What must be returned is the number of lines in the records holding the word "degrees", with no other text.

*Available data*:
■ ■ ■

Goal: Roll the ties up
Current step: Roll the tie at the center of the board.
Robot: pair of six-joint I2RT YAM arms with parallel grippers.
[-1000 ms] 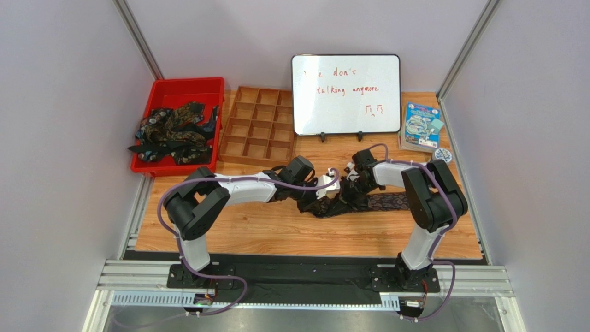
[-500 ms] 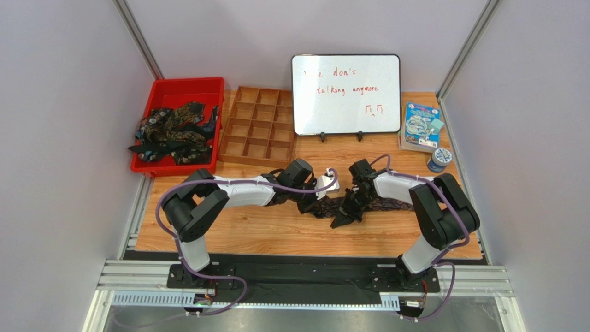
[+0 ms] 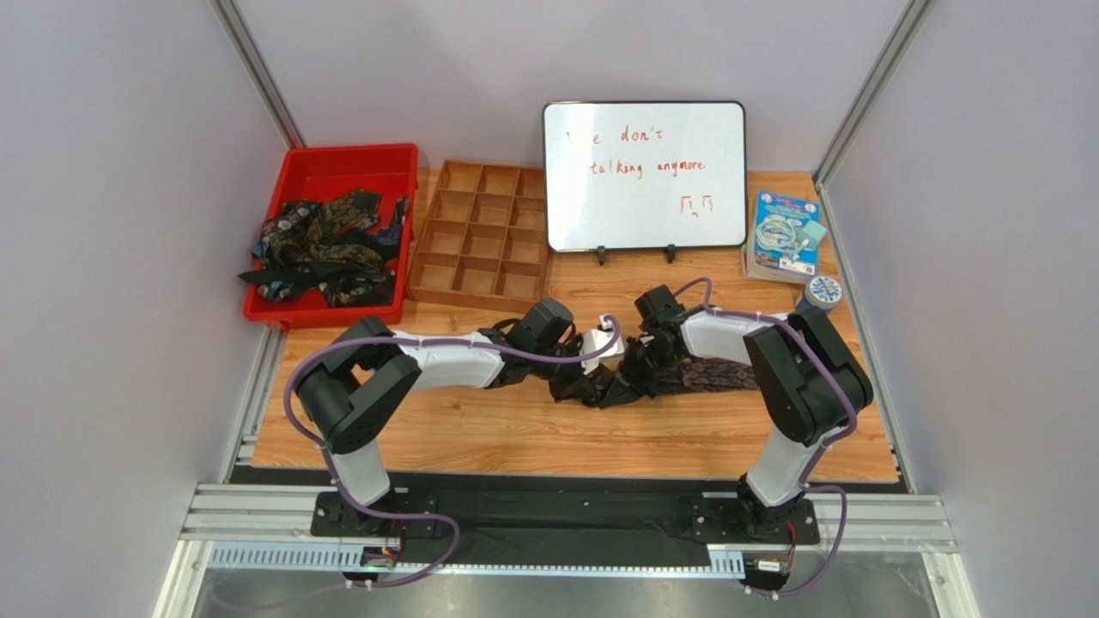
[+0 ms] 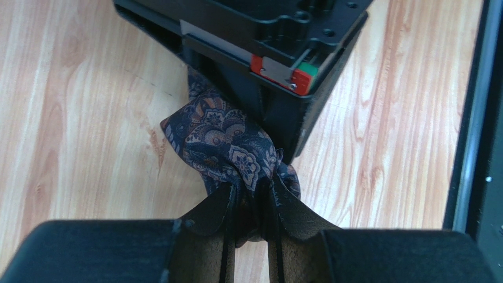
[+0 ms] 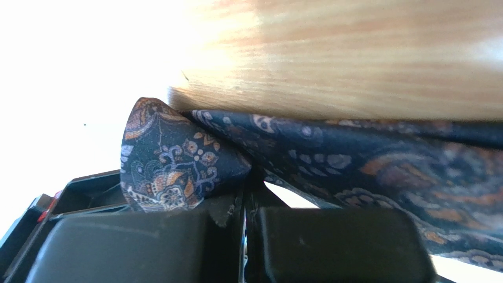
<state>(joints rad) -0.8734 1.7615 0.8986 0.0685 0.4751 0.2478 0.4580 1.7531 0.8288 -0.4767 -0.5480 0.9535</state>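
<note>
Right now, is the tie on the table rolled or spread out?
Mostly spread: the tie lies flat along the table, only its end bunched, pinched by the left claw and right claw.

The right gripper (image 3: 627,381) is swinging back toward the left gripper (image 3: 577,379) after dipping toward the table's near edge half a second ago, bringing its pinched end of the tie (image 3: 707,375) along. Its elbow is drawing inward too. The left gripper is edging slightly leftward, and the fabric between them seems to be bunching tighter.
</note>
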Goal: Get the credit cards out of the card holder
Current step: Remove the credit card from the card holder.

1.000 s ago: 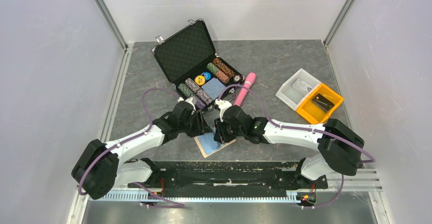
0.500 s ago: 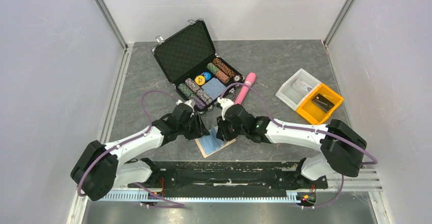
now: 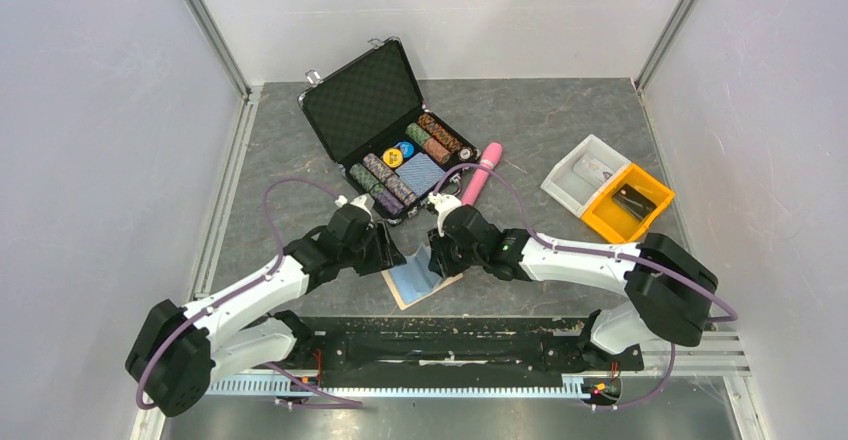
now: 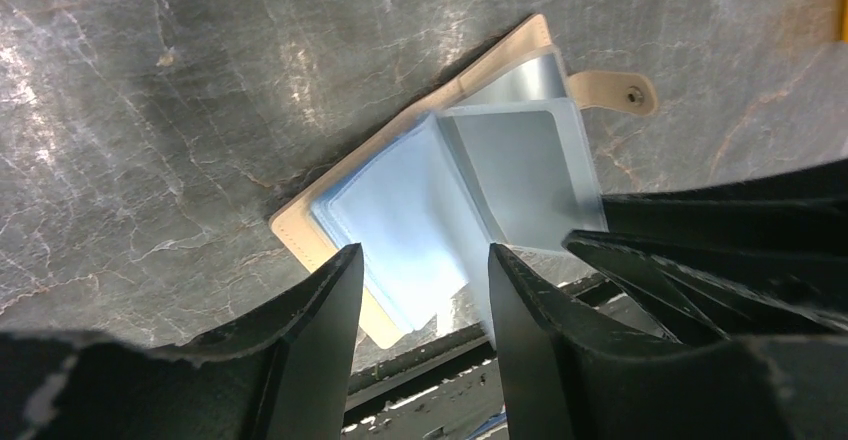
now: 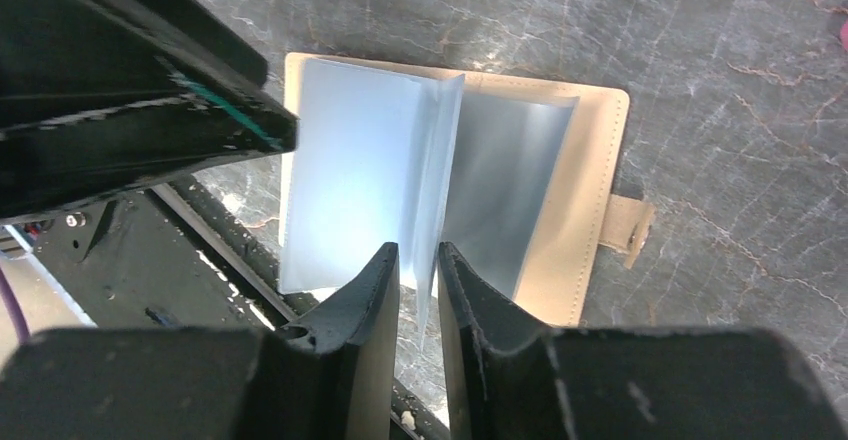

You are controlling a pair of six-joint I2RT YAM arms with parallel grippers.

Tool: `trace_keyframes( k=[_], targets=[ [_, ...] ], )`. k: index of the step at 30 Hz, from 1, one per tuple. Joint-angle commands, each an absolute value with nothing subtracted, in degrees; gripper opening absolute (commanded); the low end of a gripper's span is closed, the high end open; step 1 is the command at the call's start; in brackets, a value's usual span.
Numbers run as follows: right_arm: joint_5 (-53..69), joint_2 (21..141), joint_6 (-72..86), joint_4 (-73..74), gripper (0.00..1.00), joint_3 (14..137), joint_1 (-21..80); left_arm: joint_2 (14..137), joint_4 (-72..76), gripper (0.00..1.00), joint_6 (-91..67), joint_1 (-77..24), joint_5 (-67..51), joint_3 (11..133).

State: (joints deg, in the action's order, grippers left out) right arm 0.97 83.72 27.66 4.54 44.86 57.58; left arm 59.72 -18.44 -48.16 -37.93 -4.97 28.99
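Two hands meet over the opened card holder (image 5: 595,180) at the near edge of the bench (image 3: 560,130).
Right hand (image 5: 417,250): its fingers are drawn almost together, only a thin slit between them, and a pale silvery upright leaf (image 5: 445,160) that rises from the holder's fold runs into that slit, seemingly pinched; whether it is a card or a plastic sleeve cannot be told. Left hand (image 4: 422,255): fingers spread well apart with nothing between them, poised over the light-blue credit cards (image 4: 395,230), which lie fanned inside the holder; whether its tips touch them cannot be told. The tan holder lies flat between the two hands, its snap tab (image 4: 620,90) pointing away from the left hand, and the black chip case (image 3: 365,95) stands open farther back.
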Motion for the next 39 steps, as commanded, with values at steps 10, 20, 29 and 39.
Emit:
trace_keyframes(
  k=[10,20,29,39],
  targets=[
    [-0.13,84.37,26.31,3.25,0.12,43.13,55.54,59.94,-14.43,0.50,-49.91,-37.62,-9.31,30.88],
    [-0.32,80.52,26.96,2.90,0.00,40.67,54.36,63.70,-13.03,0.47,-49.18,-37.62,-8.43,28.44],
    [-0.18,77.28,27.99,3.05,0.00,39.85,53.98,66.54,-9.77,0.45,-48.86,-37.62,-9.85,27.22],
    [7.99,78.21,29.34,-1.75,0.21,38.79,54.15,68.65,-9.05,0.44,-49.31,-37.62,-9.75,26.88]
  ],
)
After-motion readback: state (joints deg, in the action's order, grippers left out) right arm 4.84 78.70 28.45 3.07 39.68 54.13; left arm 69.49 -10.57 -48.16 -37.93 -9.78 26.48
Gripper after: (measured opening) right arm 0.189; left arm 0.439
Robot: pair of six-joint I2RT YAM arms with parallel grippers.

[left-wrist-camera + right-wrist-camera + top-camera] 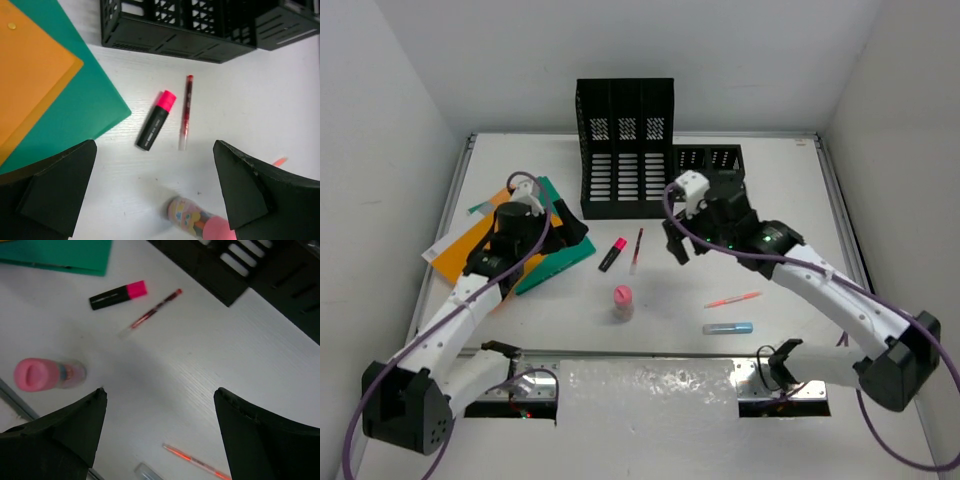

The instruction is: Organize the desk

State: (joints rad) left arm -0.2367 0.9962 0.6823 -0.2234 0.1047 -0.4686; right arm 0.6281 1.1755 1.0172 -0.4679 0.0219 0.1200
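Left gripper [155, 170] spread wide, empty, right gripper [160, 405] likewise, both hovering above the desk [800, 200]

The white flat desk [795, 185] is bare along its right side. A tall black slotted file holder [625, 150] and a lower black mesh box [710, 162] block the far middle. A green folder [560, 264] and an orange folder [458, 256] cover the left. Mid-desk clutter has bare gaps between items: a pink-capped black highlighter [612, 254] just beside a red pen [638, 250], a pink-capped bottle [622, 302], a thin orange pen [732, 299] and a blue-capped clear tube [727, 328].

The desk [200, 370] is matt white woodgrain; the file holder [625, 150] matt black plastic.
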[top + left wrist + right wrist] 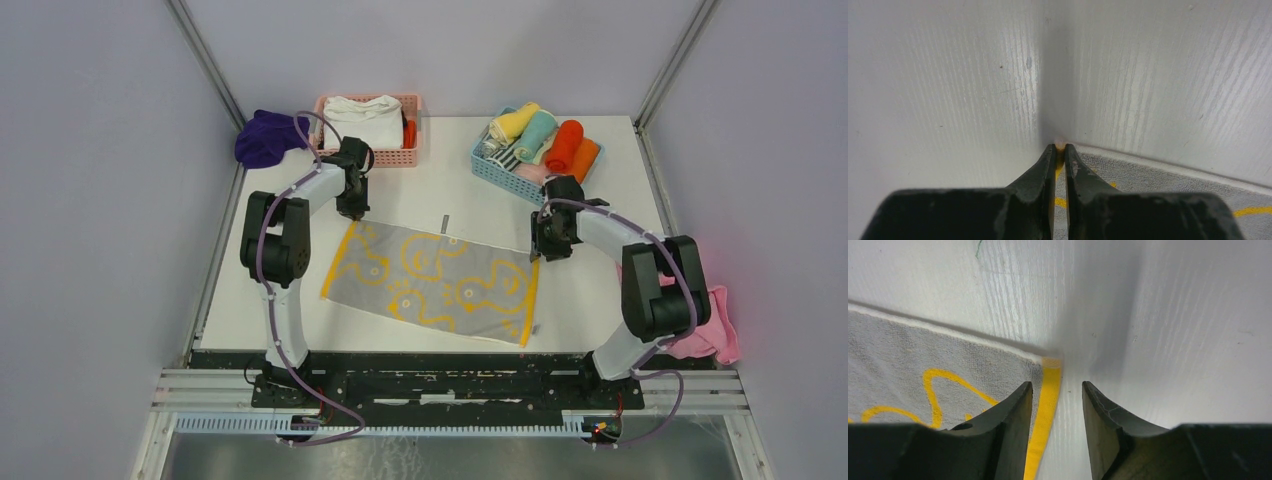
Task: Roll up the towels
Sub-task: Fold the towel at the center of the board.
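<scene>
We saw the yellow towel (435, 280) spread flat and unrolled on the counter (585, 322), its grey face and yellow markings up, lying slightly askew in front of both arms. The left hand (355, 212) stood at the towel's far left corner. In the left wrist view this hand (1060, 147) was clenched: its two dark fingers (1040, 172) were drawn almost together, with the very tip of the towel (1158, 176) corner pinched between them at the counter surface. The right hand (540, 250) stood at the far right corner. In its own view the right hand (1057, 387) was released, its jaws well apart and straddling the towel's edge: one finger (1013, 417) lay over the yellow border of the towel (923, 350), and the other finger (1098, 417) lay over bare counter just beside it. We could not tell whether those fingertips touched the cloth.

The purple towel (265, 138) lay bunched at the far left corner of the counter, just beside a pink basket (368, 158) that held white cloths (365, 118). Across from it, a blue basket (500, 175) near the far right carried several rolled cloths (565, 145) in different colours. A pink cloth (715, 330) hung crumpled at the right edge of the counter, behind the right arm.
</scene>
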Tool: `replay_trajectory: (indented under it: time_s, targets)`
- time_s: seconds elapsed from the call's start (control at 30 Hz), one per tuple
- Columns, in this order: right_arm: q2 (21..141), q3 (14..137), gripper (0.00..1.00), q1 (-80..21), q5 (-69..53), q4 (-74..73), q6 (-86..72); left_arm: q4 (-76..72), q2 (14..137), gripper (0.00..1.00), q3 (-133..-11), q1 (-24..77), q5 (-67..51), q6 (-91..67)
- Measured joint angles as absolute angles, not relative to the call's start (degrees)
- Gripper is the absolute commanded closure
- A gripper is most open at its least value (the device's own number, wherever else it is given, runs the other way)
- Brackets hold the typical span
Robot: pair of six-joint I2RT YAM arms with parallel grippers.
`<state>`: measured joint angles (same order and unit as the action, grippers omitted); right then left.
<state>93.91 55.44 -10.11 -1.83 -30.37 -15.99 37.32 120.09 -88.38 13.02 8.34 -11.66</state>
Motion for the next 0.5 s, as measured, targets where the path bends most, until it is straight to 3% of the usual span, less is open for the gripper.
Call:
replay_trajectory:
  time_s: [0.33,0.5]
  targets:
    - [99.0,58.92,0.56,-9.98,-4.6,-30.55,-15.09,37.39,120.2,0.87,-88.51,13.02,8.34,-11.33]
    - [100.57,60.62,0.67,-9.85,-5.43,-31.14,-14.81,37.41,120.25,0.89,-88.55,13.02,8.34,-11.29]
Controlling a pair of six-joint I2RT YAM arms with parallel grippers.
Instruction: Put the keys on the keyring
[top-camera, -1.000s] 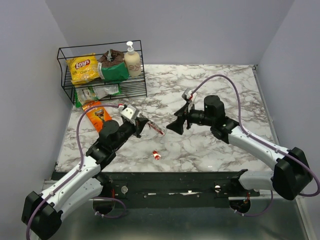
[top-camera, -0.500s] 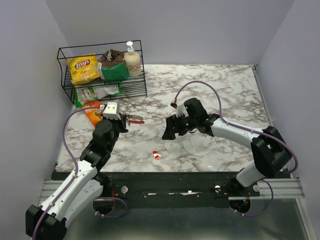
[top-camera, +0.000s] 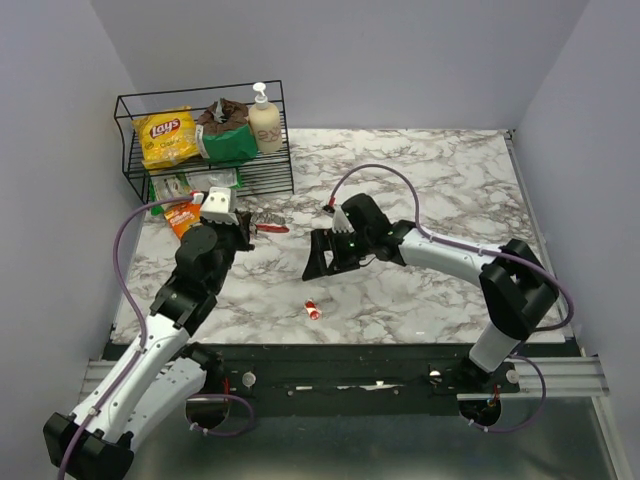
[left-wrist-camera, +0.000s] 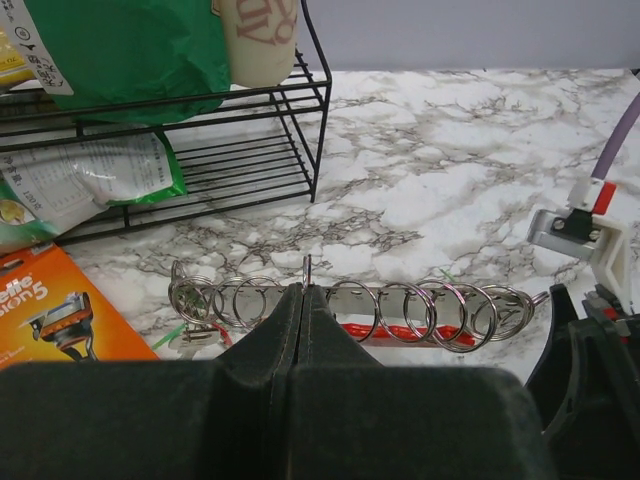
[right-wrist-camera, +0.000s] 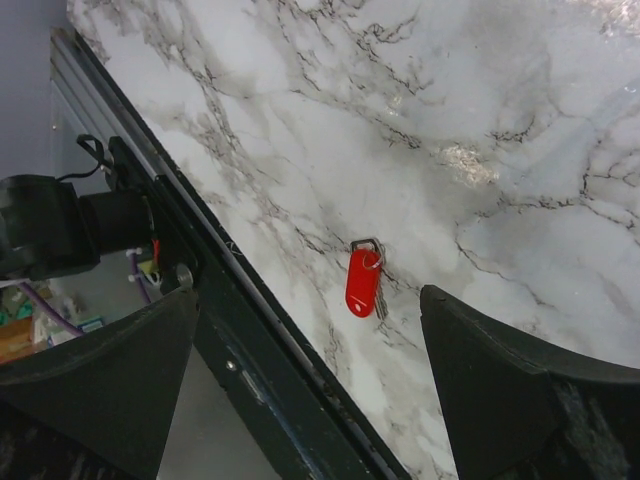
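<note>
Keyring (top-camera: 268, 227), from above, now drawn back beside the rack (top-camera: 262, 172), pinched in the fully closed left gripper (top-camera: 248, 232), with the wide-spread, empty right gripper (top-camera: 316, 262) shifted nearer the red key (top-camera: 313, 310), probably to fetch it; from left wrist, clamped at one silvery ring; from right wrist, key lying ahead, centred in the gap.

wire rack (top-camera: 265, 172): set at the back left of the bench (top-camera: 440, 180).
chip bag (top-camera: 166, 137), pouch (top-camera: 228, 143), pump bottle (top-camera: 265, 122): stood in a row in the rack, left to right.
packet (top-camera: 195, 184): laid below that row.
razor pack (left-wrist-camera: 50, 310): laid on the bench just in front of the rack.
keyring (left-wrist-camera: 400, 315): clamped in the left claw (left-wrist-camera: 303, 300), in front of the rack's right end, left of the right claw (top-camera: 320, 262).
key (right-wrist-camera: 362, 282): laid near the bench's front edge, before the right claw, well apart from the keyring.
</note>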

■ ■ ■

*Exercise answer*:
2